▸ **WORK REQUIRED**:
Among the lines below, the one containing "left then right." opens the range and the one containing "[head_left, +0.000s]" closes it. Print that range exactly, without the pictures.
··· RECORDS FOR PROCESSING
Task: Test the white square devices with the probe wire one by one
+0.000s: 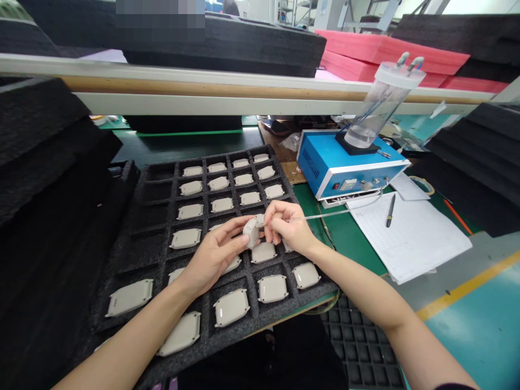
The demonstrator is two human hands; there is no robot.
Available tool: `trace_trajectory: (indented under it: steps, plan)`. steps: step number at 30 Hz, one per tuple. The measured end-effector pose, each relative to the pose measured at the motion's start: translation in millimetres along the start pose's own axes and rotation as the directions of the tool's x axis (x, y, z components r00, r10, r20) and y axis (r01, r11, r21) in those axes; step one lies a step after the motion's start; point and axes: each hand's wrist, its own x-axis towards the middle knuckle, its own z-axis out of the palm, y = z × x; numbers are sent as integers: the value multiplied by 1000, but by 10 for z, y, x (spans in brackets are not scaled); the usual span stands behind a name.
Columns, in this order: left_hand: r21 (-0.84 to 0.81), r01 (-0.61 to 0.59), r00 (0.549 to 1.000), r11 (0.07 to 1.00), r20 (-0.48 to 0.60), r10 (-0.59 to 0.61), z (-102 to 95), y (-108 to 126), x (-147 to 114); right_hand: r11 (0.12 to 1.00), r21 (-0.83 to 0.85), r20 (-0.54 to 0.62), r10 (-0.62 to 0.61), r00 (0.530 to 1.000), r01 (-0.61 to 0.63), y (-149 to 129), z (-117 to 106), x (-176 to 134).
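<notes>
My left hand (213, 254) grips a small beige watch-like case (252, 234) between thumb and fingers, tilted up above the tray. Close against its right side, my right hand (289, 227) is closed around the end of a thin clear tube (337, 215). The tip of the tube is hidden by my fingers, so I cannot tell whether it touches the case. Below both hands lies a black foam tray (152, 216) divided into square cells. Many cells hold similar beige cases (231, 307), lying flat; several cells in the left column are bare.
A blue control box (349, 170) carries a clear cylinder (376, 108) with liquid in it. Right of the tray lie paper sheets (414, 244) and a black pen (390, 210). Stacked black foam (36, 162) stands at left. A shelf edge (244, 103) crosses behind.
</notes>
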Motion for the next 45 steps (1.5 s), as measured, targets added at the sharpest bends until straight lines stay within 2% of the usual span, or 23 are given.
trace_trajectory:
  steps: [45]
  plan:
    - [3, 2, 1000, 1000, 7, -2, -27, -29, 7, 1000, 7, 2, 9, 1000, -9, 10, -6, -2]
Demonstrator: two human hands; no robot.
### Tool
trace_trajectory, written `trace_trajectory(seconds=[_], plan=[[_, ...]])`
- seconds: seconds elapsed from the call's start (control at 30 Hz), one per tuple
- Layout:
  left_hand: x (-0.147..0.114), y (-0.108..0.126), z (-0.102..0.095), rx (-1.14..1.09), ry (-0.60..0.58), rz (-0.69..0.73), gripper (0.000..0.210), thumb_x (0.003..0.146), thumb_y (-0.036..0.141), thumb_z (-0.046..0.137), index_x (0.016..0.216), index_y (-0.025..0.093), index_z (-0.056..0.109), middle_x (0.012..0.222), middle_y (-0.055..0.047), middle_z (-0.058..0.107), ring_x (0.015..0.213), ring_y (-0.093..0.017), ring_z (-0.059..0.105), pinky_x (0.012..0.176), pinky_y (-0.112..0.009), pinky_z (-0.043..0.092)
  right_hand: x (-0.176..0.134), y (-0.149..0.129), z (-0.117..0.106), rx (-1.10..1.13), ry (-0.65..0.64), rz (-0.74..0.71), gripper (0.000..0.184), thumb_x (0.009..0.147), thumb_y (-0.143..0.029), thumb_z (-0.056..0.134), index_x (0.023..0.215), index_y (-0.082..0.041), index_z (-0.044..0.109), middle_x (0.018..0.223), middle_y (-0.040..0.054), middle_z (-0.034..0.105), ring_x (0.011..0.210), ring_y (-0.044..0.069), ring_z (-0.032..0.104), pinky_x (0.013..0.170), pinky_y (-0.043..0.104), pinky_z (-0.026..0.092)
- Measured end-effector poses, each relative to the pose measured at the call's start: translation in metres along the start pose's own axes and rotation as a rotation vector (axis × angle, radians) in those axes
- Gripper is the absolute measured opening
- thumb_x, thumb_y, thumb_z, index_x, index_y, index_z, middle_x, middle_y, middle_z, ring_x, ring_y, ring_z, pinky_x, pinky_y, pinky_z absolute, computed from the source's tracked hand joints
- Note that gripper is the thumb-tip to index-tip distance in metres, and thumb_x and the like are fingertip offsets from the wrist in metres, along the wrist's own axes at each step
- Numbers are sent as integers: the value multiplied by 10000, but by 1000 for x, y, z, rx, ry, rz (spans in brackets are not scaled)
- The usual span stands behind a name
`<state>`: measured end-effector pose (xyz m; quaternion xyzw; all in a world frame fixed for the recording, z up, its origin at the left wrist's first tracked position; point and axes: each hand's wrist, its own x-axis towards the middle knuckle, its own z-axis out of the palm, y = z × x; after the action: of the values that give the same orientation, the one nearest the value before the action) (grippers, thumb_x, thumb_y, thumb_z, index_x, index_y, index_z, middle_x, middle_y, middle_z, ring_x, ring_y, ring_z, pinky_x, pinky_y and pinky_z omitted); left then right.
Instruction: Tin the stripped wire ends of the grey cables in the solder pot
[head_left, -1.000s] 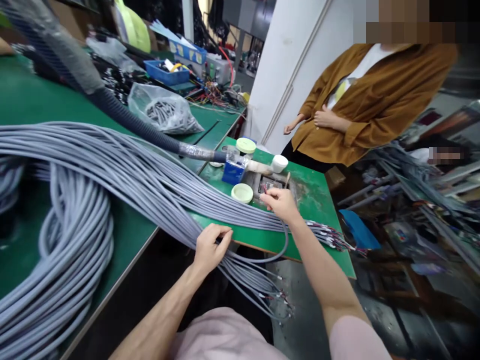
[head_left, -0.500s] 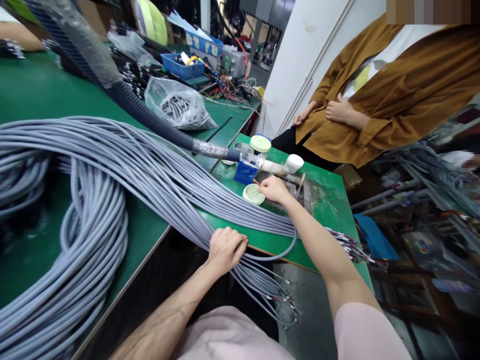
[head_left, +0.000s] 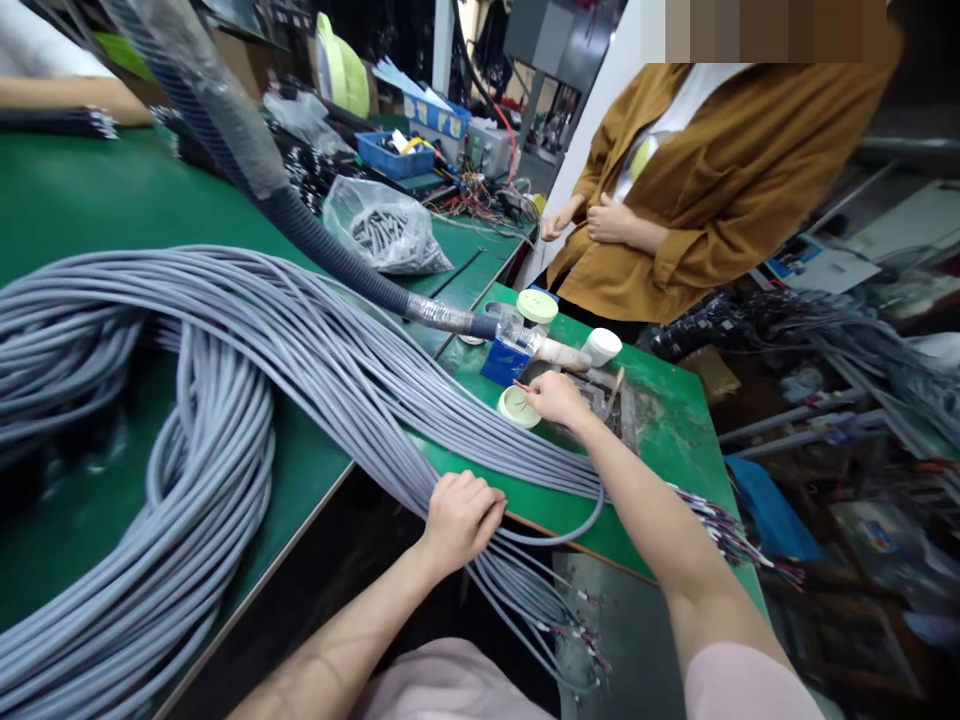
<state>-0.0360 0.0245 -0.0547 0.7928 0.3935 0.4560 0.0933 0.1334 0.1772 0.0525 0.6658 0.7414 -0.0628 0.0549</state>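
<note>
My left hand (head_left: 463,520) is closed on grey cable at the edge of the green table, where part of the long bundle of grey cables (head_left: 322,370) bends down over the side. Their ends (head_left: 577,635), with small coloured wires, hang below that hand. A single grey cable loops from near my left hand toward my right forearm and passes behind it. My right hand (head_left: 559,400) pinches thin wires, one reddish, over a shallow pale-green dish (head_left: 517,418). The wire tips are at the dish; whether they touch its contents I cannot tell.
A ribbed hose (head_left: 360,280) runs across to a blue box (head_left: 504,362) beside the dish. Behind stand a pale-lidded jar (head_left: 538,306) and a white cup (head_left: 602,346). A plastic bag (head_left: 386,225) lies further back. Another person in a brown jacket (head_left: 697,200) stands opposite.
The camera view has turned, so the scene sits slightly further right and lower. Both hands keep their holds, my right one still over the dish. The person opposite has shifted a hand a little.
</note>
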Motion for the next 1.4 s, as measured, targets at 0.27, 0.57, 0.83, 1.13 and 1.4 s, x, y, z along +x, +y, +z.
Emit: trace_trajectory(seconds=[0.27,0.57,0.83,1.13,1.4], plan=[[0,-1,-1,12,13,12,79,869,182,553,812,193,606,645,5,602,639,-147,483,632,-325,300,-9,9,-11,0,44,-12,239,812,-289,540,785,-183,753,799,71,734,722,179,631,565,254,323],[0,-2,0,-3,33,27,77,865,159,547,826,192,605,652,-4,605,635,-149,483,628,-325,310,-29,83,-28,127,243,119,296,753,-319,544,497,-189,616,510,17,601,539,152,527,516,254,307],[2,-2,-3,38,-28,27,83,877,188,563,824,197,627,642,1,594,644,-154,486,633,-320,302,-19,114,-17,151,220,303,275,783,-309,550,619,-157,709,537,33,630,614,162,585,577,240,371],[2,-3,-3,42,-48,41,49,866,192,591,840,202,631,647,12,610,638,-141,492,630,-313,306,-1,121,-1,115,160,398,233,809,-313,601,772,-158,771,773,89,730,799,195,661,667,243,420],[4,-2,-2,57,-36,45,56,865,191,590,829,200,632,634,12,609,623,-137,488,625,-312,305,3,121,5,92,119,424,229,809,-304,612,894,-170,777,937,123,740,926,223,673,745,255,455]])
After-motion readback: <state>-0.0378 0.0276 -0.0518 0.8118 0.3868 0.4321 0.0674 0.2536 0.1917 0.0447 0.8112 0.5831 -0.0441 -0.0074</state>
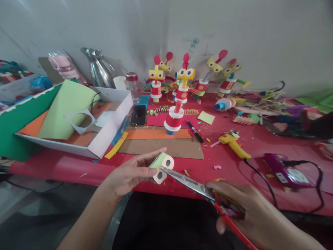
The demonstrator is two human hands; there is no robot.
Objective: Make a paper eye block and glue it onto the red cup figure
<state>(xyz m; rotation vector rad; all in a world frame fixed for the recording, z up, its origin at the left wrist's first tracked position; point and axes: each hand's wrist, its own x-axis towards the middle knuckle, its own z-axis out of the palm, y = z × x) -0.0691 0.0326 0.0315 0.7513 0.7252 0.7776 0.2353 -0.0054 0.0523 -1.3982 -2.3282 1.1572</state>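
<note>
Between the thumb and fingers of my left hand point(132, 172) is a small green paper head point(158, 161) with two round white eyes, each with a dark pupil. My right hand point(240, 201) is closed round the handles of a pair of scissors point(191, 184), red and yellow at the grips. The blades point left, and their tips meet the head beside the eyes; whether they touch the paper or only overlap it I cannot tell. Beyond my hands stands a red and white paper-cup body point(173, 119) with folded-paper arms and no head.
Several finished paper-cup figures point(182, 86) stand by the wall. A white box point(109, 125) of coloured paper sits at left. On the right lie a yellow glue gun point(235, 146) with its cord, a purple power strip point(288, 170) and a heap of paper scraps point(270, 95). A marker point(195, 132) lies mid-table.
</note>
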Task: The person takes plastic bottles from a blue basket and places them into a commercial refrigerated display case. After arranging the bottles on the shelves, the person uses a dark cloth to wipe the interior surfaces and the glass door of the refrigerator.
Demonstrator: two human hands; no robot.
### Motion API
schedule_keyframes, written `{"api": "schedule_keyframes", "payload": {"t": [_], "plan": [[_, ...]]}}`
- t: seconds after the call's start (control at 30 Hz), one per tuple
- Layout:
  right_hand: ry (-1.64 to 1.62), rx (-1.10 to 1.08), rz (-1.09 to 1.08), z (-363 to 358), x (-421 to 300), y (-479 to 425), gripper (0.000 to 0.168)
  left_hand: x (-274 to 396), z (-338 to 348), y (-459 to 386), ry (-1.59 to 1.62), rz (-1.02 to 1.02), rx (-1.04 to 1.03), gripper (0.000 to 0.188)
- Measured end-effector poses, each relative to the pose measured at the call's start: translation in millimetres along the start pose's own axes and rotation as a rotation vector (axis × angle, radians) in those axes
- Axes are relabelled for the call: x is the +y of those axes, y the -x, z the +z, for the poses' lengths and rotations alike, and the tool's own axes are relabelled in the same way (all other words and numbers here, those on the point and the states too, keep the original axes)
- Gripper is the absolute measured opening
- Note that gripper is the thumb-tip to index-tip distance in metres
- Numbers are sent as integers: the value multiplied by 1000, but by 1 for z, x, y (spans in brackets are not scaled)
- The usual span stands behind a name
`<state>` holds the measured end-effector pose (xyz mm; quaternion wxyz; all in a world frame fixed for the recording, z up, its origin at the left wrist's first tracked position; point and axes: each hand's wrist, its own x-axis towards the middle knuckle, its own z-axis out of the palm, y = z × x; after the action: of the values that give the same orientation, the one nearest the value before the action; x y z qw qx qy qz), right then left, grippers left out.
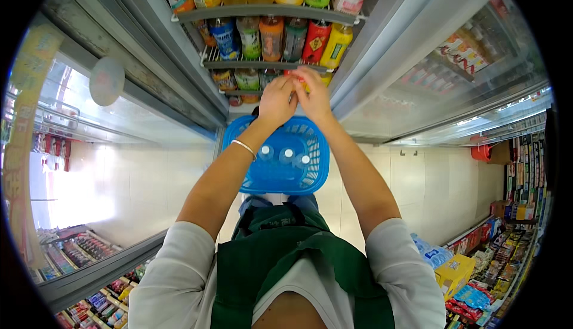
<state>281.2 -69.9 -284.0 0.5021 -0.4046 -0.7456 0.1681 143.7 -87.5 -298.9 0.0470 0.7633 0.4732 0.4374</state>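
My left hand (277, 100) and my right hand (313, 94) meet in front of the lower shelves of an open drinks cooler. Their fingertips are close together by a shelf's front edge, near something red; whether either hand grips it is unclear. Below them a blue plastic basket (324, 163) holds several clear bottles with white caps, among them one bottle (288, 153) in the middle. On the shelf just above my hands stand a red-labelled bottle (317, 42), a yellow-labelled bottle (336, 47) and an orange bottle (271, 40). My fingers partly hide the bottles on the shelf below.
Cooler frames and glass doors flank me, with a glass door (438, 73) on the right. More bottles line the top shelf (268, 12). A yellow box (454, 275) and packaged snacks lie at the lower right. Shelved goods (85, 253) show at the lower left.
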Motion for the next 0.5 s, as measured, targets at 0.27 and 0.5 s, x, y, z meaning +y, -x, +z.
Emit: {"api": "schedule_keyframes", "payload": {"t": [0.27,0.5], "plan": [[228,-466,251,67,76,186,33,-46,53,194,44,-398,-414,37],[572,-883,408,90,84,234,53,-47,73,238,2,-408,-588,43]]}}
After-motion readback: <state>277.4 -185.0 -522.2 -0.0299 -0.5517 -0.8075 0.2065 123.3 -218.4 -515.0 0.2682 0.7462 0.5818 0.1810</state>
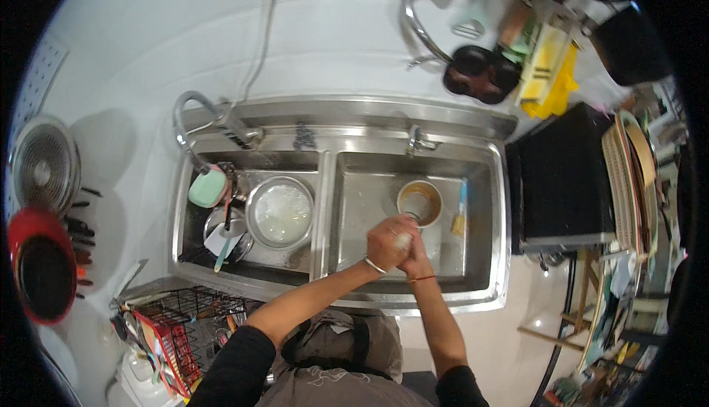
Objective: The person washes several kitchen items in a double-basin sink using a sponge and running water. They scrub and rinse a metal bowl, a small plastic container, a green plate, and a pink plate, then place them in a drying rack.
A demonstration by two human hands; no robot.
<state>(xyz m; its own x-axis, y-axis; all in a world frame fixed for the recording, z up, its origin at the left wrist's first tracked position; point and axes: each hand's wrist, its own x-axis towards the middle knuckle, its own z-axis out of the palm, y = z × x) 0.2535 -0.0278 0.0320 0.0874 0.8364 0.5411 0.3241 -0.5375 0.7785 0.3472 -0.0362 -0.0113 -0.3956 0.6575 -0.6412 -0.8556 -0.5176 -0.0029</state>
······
▸ **TASK RESPONSE**:
`<state>`: measured end-effector pose (xyz m; quaternion xyzw; all in a world frame fixed for the recording, z up, its origin at the left wrist's first tracked position; point and axes: each hand's wrist, its own x-axis towards the middle knuckle, its own z-axis out of the palm, y = z × x; after the action: of the values that give the same orientation, the one nearest the value before the action) (grippers, thumb_x, thumb_y, thumb_z, index_x, index_y, index_z, middle_x, middle_y, middle_z, ring_x, ring_y, ring_z, pinky_x, pinky_y and pinky_z omitted); left then right.
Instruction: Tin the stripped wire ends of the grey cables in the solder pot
[head_left, -1.000s] 
[head_left, -0.500s] 
[head_left, +0.000s] 

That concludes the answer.